Supreme Court of Georgia
Oct 13, 1948
49 S.E.2d 883 (Ga. 1948)

Opinion

16231.

SEPTEMBER 7, 1948. REHEARING DENIED OCTOBER 13, 1948.

Petition for injunction. Before Judge Harper. Stewart Superior Court. February 23, 1948.

G. Y. Harrell, R. S. Wimberly, and T. J. Molnar, for plaintiff.

Dykes Dykes, for defendants.


1. In this case the ordinance which purports to grant, or abandon, a substantial part of the city street, for the benefit of persons who have encroached thereon, is invalid.

2. While generally a private citizen may not have a public nuisance enjoined, such nuisance may be abated on the application of a citizen specially injured. Code, § 72-202.

( a) A continuing nuisance gives a new cause of action for each day of its continued maintenance, and in such a case in order to avoid a multiplicity of suits a court of equity will entertain jurisdiction to enjoin the nuisance and have it abated. Butler v. Thomasville, 74 Ga. 570; Town of Rentz v. Roach, 154 Ga. 492 (5) ( 115 S.E. 94).

( b) The provisions of the Code, § 72-401, providing for the abatement of nuisances in cities and towns of less than 20,000 population, have no application where the governing authority is disqualified from acting.

No. 16231. SEPTEMBER 7, 1948. REHEARING DENIED OCTOBER 13, 1948.


C. B. Harbuck filed a petition to enjoin a nuisance. In brief he alleged: The petitioner owns and occupies a house located on the west side of Alston Street in the City of Richland, which street comes to a dead end a short distance north of his home. His only means of ingress and egress to and from his home is by way of Alston Street, and thence to other streets in the City of Richland. Alston Street is a public street in the City of Richland, 60 feet wide, and has been in use as such for 50 years or more. There are two lines of railroad tracks located in the street, leaving a distance of some 20 feet on the west side of the tracks, which is the petitioner's usual way of ingress and egress to and from his home. He can reach other points without crossing any railroad track by traversing this 20 feet of Alston Street. The defendants, C. H. Dudley Jr. and R. F. Burgin, together with Richland Box Company, have erected their plant on the west side of Alston Street between the home of the petitioner and the next street, which is Buena Vista Road. The defendants have completely blocked and obstructed the roadway on the west side of the railroad tracks with large piles of lumber, planks, boxes, and crates. The petitioner contends that this obstruction constitutes a public nuisance, and he is specially and privately injured in a way not shared in by the general public because of the fact that he is the owner of a home abutting on Alston Street, and this street constitutes his only means of ingress and egress to and from his home, and with the west side of the street blocked he is unable to get to his home or leave his home without crossing the two railroad tracks. The above acts of the defendants constitute a continuous and recurring nuisance, and the petitioner is irreparably damaged thereby.

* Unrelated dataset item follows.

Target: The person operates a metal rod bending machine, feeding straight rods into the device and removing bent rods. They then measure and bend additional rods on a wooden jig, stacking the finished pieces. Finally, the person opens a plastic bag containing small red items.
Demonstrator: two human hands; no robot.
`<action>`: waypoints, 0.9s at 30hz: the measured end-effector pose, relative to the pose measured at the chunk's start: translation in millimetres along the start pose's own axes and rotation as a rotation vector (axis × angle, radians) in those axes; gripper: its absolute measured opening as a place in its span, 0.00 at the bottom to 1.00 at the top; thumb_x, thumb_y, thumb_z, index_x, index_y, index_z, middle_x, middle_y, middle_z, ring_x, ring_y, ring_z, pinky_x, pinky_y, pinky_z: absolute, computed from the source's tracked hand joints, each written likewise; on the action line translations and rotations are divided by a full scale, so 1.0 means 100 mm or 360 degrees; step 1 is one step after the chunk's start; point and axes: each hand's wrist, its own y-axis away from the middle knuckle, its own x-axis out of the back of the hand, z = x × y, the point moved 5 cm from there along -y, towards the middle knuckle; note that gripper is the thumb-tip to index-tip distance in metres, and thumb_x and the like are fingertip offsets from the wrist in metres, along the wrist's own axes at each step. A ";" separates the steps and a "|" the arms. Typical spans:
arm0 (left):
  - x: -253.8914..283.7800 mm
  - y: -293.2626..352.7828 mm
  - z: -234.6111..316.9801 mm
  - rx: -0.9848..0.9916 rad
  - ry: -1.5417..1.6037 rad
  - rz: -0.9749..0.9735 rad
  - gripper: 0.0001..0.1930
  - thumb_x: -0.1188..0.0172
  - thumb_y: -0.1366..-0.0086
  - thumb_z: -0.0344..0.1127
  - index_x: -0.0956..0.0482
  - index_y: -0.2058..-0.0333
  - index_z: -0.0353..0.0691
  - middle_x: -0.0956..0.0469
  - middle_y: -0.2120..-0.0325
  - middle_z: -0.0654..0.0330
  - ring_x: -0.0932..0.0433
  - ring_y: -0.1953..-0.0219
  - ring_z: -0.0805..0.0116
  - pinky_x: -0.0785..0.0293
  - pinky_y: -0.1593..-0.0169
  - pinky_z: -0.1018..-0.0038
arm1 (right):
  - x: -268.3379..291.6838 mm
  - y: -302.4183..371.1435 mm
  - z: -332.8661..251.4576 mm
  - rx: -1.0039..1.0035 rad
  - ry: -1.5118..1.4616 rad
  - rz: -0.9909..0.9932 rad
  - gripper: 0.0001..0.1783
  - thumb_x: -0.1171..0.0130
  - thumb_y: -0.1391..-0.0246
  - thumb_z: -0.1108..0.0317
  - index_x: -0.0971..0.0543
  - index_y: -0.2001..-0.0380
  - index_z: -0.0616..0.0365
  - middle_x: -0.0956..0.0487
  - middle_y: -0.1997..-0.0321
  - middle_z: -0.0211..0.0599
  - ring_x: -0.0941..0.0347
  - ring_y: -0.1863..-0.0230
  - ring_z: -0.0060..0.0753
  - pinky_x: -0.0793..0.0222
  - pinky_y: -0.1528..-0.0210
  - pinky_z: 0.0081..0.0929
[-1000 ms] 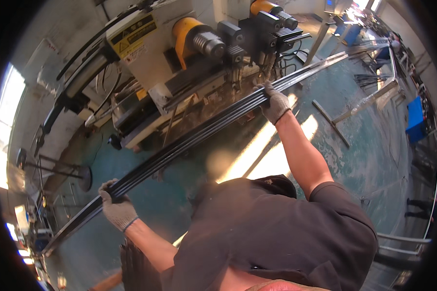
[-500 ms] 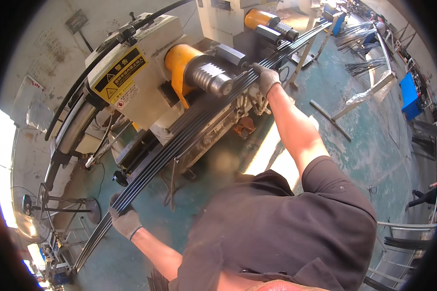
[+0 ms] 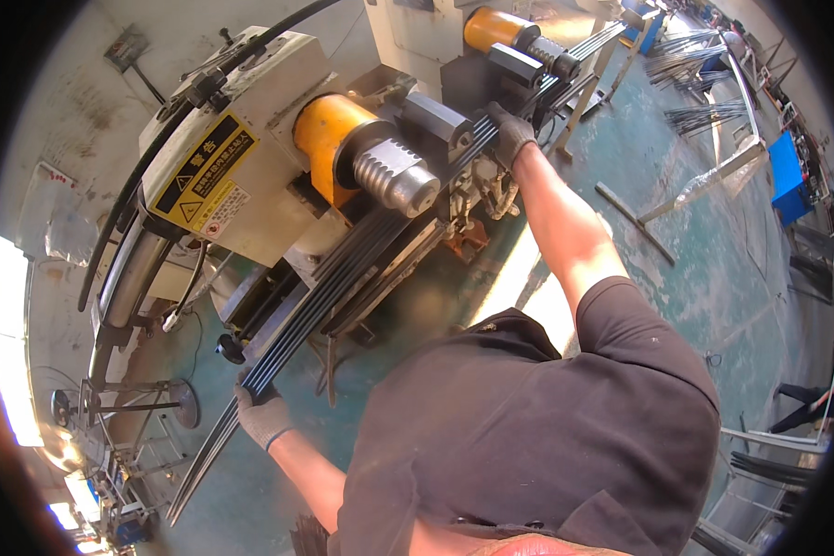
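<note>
A bundle of long dark steel bars (image 3: pixel 343 273) runs diagonally from lower left to upper right across a bending machine. My left hand (image 3: pixel 261 414), in a grey glove, grips the bundle at its lower left part. My right hand (image 3: pixel 511 130), also gloved, holds the same bundle at the upper right, beside a dark steel block (image 3: pixel 435 116). A yellow cylinder with a ribbed grey roller (image 3: pixel 385 167) sits just above the bars. My dark shirt fills the lower middle.
The cream machine housing (image 3: pixel 241 157) with a yellow warning label stands at left. A second yellow-roller unit (image 3: pixel 500 32) is further back. Loose bars (image 3: pixel 695 116), a blue box (image 3: pixel 786 176) and metal stands (image 3: pixel 139 403) lie on the green floor.
The view has closed in on the machine. The bundle has shifted in against the ribbed roller, and both hands moved with it, the right one now beside the steel block.
</note>
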 end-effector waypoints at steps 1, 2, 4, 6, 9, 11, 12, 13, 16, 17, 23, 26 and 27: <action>-0.03 0.01 -0.07 0.0024 -0.0010 -0.0051 0.19 0.47 0.18 0.39 0.20 0.45 0.26 0.17 0.46 0.46 0.20 0.39 0.51 0.28 0.28 0.54 | 0.01 -0.04 0.01 0.0023 -0.0037 0.0018 0.12 0.32 0.33 0.63 0.15 0.57 0.64 0.13 0.62 0.39 0.15 0.68 0.37 0.16 0.66 0.37; -0.03 0.02 -0.10 0.0031 -0.0039 -0.0055 0.19 0.47 0.17 0.40 0.20 0.44 0.26 0.17 0.46 0.46 0.21 0.39 0.51 0.28 0.28 0.54 | 0.02 -0.11 0.02 0.0046 -0.0074 0.0035 0.14 0.30 0.36 0.63 0.16 0.58 0.64 0.13 0.64 0.39 0.15 0.70 0.37 0.18 0.67 0.37; -0.07 0.06 -0.17 0.0045 -0.0094 -0.0063 0.20 0.47 0.17 0.40 0.21 0.44 0.26 0.18 0.46 0.46 0.21 0.39 0.51 0.28 0.29 0.55 | 0.07 -0.25 0.03 0.0082 -0.0121 0.0061 0.16 0.29 0.39 0.61 0.16 0.58 0.66 0.14 0.65 0.39 0.16 0.71 0.36 0.20 0.67 0.37; -0.14 0.07 -0.19 0.0037 -0.0136 -0.0109 0.20 0.47 0.17 0.40 0.20 0.43 0.26 0.17 0.46 0.47 0.20 0.39 0.52 0.28 0.28 0.56 | 0.07 -0.37 0.05 0.0106 -0.0141 0.0067 0.19 0.29 0.39 0.59 0.15 0.58 0.67 0.14 0.64 0.40 0.16 0.69 0.36 0.20 0.65 0.36; -0.29 0.13 -0.16 0.0035 -0.0156 -0.0067 0.20 0.47 0.17 0.41 0.20 0.42 0.28 0.16 0.46 0.48 0.19 0.40 0.54 0.27 0.29 0.57 | 0.14 -0.39 0.14 0.0069 -0.0066 0.0102 0.12 0.31 0.32 0.63 0.16 0.56 0.63 0.12 0.63 0.40 0.13 0.67 0.39 0.13 0.64 0.38; -0.28 0.05 -0.16 0.0058 -0.0161 -0.0037 0.19 0.45 0.18 0.41 0.18 0.42 0.30 0.15 0.46 0.50 0.18 0.41 0.56 0.26 0.30 0.59 | 0.14 -0.43 0.14 0.0115 -0.0009 0.0079 0.13 0.30 0.32 0.63 0.16 0.56 0.63 0.12 0.63 0.40 0.13 0.67 0.38 0.13 0.65 0.39; -0.29 0.05 -0.17 0.0066 -0.0158 -0.0047 0.19 0.45 0.18 0.40 0.18 0.42 0.31 0.15 0.45 0.50 0.18 0.41 0.56 0.26 0.30 0.59 | 0.15 -0.44 0.17 0.0130 0.0015 0.0071 0.13 0.30 0.32 0.62 0.16 0.56 0.63 0.13 0.63 0.40 0.13 0.67 0.38 0.13 0.65 0.39; -0.32 0.02 -0.20 0.0075 -0.0155 -0.0058 0.19 0.44 0.18 0.40 0.18 0.42 0.31 0.15 0.45 0.51 0.18 0.41 0.56 0.26 0.31 0.59 | 0.17 -0.47 0.16 0.0136 0.0010 0.0070 0.13 0.30 0.32 0.62 0.16 0.56 0.63 0.13 0.63 0.39 0.14 0.68 0.38 0.13 0.65 0.39; -0.40 0.01 -0.36 0.0139 -0.0112 -0.0101 0.17 0.42 0.20 0.39 0.17 0.42 0.32 0.15 0.45 0.52 0.18 0.41 0.55 0.24 0.31 0.59 | 0.13 -0.47 0.07 0.0123 -0.0050 0.0096 0.11 0.31 0.32 0.63 0.15 0.57 0.61 0.13 0.63 0.38 0.14 0.68 0.37 0.13 0.66 0.38; -0.42 -0.01 -0.43 0.0150 -0.0074 -0.0063 0.17 0.41 0.20 0.38 0.17 0.42 0.32 0.15 0.45 0.52 0.18 0.41 0.55 0.24 0.31 0.59 | 0.12 -0.43 0.07 0.0098 -0.0098 0.0128 0.10 0.31 0.32 0.64 0.15 0.57 0.61 0.13 0.63 0.38 0.14 0.69 0.36 0.14 0.66 0.38; -0.64 0.07 -0.81 0.0243 -0.0117 -0.0108 0.15 0.42 0.20 0.37 0.17 0.43 0.34 0.16 0.45 0.54 0.18 0.40 0.54 0.24 0.30 0.58 | -0.15 0.16 0.33 0.0109 0.0076 0.0090 0.07 0.31 0.35 0.69 0.13 0.57 0.61 0.14 0.63 0.34 0.16 0.66 0.31 0.17 0.64 0.32; -0.75 0.13 -0.84 0.0194 -0.0185 0.0102 0.16 0.42 0.20 0.37 0.18 0.43 0.34 0.16 0.44 0.53 0.19 0.39 0.54 0.24 0.30 0.57 | -0.12 0.15 0.33 0.0209 0.0281 -0.0066 0.08 0.33 0.35 0.70 0.13 0.57 0.62 0.15 0.62 0.34 0.18 0.64 0.29 0.19 0.64 0.30; -0.78 0.11 -0.84 0.0219 -0.0183 -0.0051 0.16 0.41 0.20 0.38 0.19 0.42 0.34 0.16 0.44 0.52 0.19 0.39 0.53 0.24 0.30 0.56 | -0.13 0.14 0.28 0.0238 0.0345 -0.0134 0.09 0.34 0.34 0.69 0.13 0.57 0.63 0.15 0.62 0.35 0.18 0.64 0.29 0.19 0.64 0.30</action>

The defendant, Richland Box Company, in its answer, denied the material allegations of the petition, and alleged that the blocking of the west side of Alston Street was necessary to make the railroad tracks available for its business, and that the obstruction did not hinder or interfere with the travel of the petitioner in the slightest. The Mayor and Council of the City of Richland have put in condition the remaining 30 to 40 feet of the street, and it is open to the public, and provides ample facilities for travelers including the petitioner. No one is seriously inconvenienced by the abandonment of the west 20 feet of Alston Street. The City of Richland has granted special permission, by appropriate city ordinance, to the defendant over this particular part of the street, and the city has full power and authority to abandon this street or any part thereof in its discretion.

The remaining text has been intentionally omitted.